What is PII Masking and How Can You Use It?
Customer data is an essential component of modern business, but its collection and usage requires some tending. Data needs to be organized and indexed to be useful, so companies are incentivized to build the most efficient possible library of customer information, especially of data about individual customers. Unfortunately, the value and fraud potential of these collections attracts theft.
This article extends our previous articles on personally identifiable information (PII) masking, a safeguard for important data that can help promote the security of customers and your brand.
The importance of PII masking
In 2017, American personal credit agency Equifax was breached, leading to the theft of 140 million social security numbers — essential identifying information used throughout US society. Equifax has paid out at least 300 million dollars in claims and subsequently agreed to allow direct government oversight of its data management.
Beyond this well-known case, data breaches are a constant risk in modernity. Working to protect your data from intrusion is a necessary step in preventing this kind of outcome, but it is impossible to ensure total data security, and the low threshold for data breach attempts means it is likely your data will eventually be accessed.
Assuming that data breaches are inevitable but that you still need personal data to create value, how can you protect customers from fraud? An important second-line defense of data is PII masking — concealing or obfuscating data even when it is accessed from inside your own systems.
By implementing sound PII masking, you will be able to reassure your customers in the event of a data breach, minimize legal or reputational damage, and in some cases even protect the proprietary value stored in your customer data.
What is personally identifiable information?
There are many types of customer data that you may be interested in managing, not all of which can or must be masked. Personally identifiable information is any specific data collected by companies about someone's life, which could be used to identify or impersonate them.
While “personally identifiable information” is a standard term for data that could identify a person, there are various similar terms that cover the same concept and may carry different regulatory significance. For example, the EU’s General Data Protection Regulation (GDPR) uses a broader concept under the term “personal data.”
For the purposes of this article, we define ‘personally identifiable information’ as any real details of human lives or status, which could be used to identify or impersonate that person.
Common examples of PII are dates of birth, IP addresses, passport numbers, or full names.
Importantly, not all personal data is considered PII. Information like a customer’s nationality, age range, gender, or which bank they use is generally insufficient to resolve the identity of that customer. This distinction can be important, as masking data can inhibit its usefulness.

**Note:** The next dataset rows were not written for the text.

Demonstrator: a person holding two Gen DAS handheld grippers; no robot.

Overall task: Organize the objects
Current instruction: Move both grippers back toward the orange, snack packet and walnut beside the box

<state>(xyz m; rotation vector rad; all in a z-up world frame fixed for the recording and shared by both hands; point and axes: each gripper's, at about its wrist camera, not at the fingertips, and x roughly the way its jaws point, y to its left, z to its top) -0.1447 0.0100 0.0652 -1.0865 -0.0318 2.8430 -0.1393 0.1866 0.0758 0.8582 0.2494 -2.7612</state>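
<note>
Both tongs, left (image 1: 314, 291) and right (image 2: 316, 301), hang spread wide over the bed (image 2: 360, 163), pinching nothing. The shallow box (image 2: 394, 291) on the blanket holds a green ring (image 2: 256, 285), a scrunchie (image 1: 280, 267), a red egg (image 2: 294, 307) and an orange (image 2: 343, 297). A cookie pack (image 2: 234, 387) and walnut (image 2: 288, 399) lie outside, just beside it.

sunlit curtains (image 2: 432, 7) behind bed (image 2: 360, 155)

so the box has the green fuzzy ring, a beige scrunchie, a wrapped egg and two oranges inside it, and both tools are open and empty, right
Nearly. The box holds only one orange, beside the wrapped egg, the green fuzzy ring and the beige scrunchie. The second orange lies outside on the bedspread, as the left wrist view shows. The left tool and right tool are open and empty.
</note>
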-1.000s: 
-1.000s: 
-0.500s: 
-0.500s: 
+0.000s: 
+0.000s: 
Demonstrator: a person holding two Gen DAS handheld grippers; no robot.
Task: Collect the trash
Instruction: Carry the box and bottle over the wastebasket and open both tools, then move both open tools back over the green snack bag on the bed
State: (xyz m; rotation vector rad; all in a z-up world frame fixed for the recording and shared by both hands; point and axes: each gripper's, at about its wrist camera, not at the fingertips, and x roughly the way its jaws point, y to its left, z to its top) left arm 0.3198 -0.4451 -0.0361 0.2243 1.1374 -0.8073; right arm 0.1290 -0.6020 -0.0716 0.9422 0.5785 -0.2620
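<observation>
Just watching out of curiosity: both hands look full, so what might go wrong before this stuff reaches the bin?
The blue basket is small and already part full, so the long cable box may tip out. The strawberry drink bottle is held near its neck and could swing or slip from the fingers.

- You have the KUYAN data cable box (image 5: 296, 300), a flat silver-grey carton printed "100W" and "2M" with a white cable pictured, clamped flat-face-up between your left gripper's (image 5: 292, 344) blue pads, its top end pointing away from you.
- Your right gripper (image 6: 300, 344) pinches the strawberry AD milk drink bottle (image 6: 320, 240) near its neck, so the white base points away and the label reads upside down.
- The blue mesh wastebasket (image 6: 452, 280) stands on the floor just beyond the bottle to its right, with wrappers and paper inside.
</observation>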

You could use a heuristic for deciding when biographical information constitutes PII by asking the question: “is there a system that relies on this information to reset a lost password?” Even apparently innocuous details like the names of family members, pets, or birthplaces could constitute PII that should be masked.
In any case, the safest way to determine which data should be masked is by assessing your legal exposure from a breach of that data.
What is data masking?
Data masking is a technique used to protect vulnerable PII while retaining some of its usefulness. Masking consists of somehow changing the actual PII in the database, either by rearranging data or replacing it entirely with synthetic data. The trick to data masking is: rather than simply inventing new data, the “shape” of masked data should remain as similar as possible to its unmasked state. This ensures that when the data is used for development, testing, or analysis, it can simulate real conditions as accurately as possible.
As an example, we might mask a name field by shuffling first and last names between entries and, while using that data in testing, find a bug related to non-Latin fonts. Someone replacing name data with random English words would not have found that bug, but anyone breaching the data has no useful information, just a jumble of disconnected names.
Situations where data masking is useful
In general, PII should be masked in any situation where the specific details aren’t absolutely needed. However, most data pipelines are very complicated, and it isn’t always clear which data must be available. Some teams need test data that accurately approximates real conditions; others may need genuine PII to contact customers or validate customer identity. Complicated demands on PII mean that data masking is just one more situation where having a clear organization of your data’s flow and usage is extremely helpful.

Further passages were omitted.